Six Common Ways of Reading and Writing excel Data Files in python Summary of of
- 2021-10-27 07:56:14
- OfStack
3. Use numpy libraries (loadtxt, load, fromfile) 4. Use pandas libraries (read_csv, read_excel, etc.)
5. Read and write excel files (xlrd, xlwt, openpyxl, etc.)
6. Operational databases (pymysql, cx_Oracle, etc.)
What ways can python read data files?
1. python built-in methods (read, readline, readlines)
read (): Reads the entire file content once. The read (size) method is recommended, and the larger the size, the longer the runtime readline (): Read 1 line at a time. Use when there is not enough memory, 1 is not used very much readlines (): Read the whole file once and return to list in line, which is convenient for us to traverse
2. Built-in Module (csv)
python has built-in csv module for reading and writing csv files. csv is a comma separator file, which is one of the most common data storage formats in data science.
csv module can easily complete the reading and writing operations of various volume data. Of course, large data volume needs optimization at the code level.
csv module reads files
# Read csv Documents
import csv
with open('test.csv','r') as myFile:
lines=csv.reader(myFile)
for line in lines:
print (line)
csv module writes to file
import csv
with open('test.csv','w+') as myFile:
myWriter=csv.writer(myFile)
# writerrow1 Row 1 Row writing
myWriter.writerow([7,8,9])
myWriter.writerow([8,'h','f'])
# writerow Multiline write
myList=[[1,2,3],[4,5,6]]
myWriter.writerows(myList)
3. Use the numpy library (loadtxt, load, fromfile)
loadtxt method
loadtxt is used to read text files (including txt, csv, etc.) and compressed files in. gz or. bz2 format, provided that the file data must have the same number of values every 1 line.
import numpy as np
# loadtxt() In dtype Parameter is set by default to float
# Here set to str String for easy display
np.loadtxt('test.csv',dtype=str)
# out : array(['1,2,3', '4,5,6', '7,8,9'], dtype='<U5')
load method
load is used to read. npy,. npz, or pickled persistence files dedicated to numpy.
import numpy as np
# Mr. Cheng npy Documents
np.save('test.npy', np.array([[1, 2, 3], [4, 5, 6]]))

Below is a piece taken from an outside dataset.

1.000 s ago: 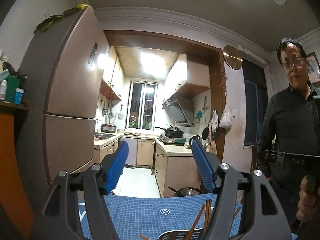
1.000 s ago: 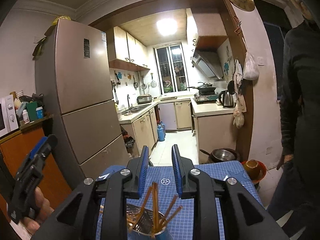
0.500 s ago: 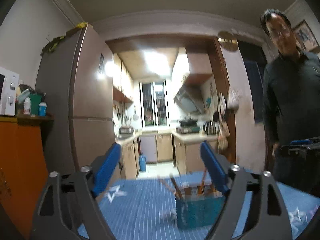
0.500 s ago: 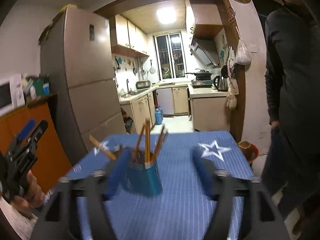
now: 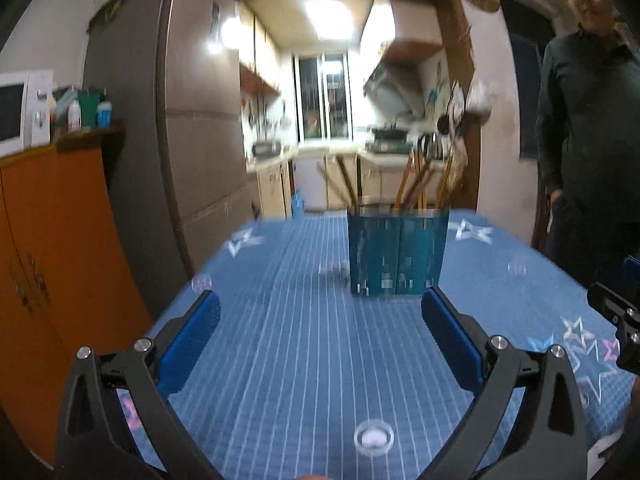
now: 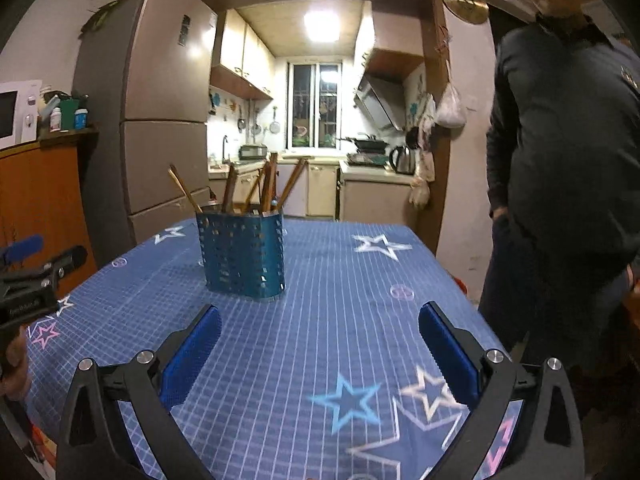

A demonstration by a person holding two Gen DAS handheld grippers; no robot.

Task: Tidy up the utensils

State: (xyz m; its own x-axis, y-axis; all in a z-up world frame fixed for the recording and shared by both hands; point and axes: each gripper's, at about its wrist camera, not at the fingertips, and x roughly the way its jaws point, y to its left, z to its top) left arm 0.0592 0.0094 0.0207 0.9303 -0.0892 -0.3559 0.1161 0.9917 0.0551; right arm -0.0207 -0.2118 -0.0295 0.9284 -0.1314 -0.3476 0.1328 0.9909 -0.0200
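Left gripper (image 5: 320, 312) and right gripper (image 6: 320, 324): jaws just opening, now spread wide, empty; blue perforated holder (image 6: 243, 255) of wooden chopsticks (image 6: 267, 184) upright on star-patterned tablecloth (image 6: 340, 280)

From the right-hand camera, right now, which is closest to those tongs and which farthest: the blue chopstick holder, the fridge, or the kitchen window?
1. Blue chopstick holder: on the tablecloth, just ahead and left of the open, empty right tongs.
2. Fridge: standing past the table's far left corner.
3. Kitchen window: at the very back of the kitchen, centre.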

# Use load Loading npy Documents
np.load('test.npy')
'''
out:array([[1, 2, 3],
[4, 5, 6]])
'''
fromfile method
The fromfile method can read simple text data or binary data, and the data comes from binary data saved by tofile method. When reading data, the user needs to specify the element type and modify the shape of the array appropriately.
import numpy as np
x = np.arange(9).reshape(3,3)
x.tofile('test.bin')
np.fromfile('test.bin',dtype=np.int)
# out:array([0, 1, 2, 3, 4, 5, 6, 7, 8])
4. Use the pandas library (read_csv, read_excel, etc.)
pandas is one of the most commonly used analysis libraries for data processing. It can read data files in various formats and output dataframe format.
Such as: txt, csv, excel, json, clipboard, database, html, hdf, parquet, pickled file, sas, stata, etc
read_csv method
The read_csv method is used to read the csv format file and output the dataframe format.
import pandas as pd
pd.read_csv('test.csv')
read_excel method
Read excel files, including xlsx, xls, xlsm formats
import pandas as pd
pd.read_excel('test.xlsx')
read_table method
Read any text file by controlling sep parameters (separators)
read_json method
Read json format file
df = pd.DataFrame([['a', 'b'], ['c', 'd']],index=['row 1', 'row 2'],columns=['col 1', 'col 2'])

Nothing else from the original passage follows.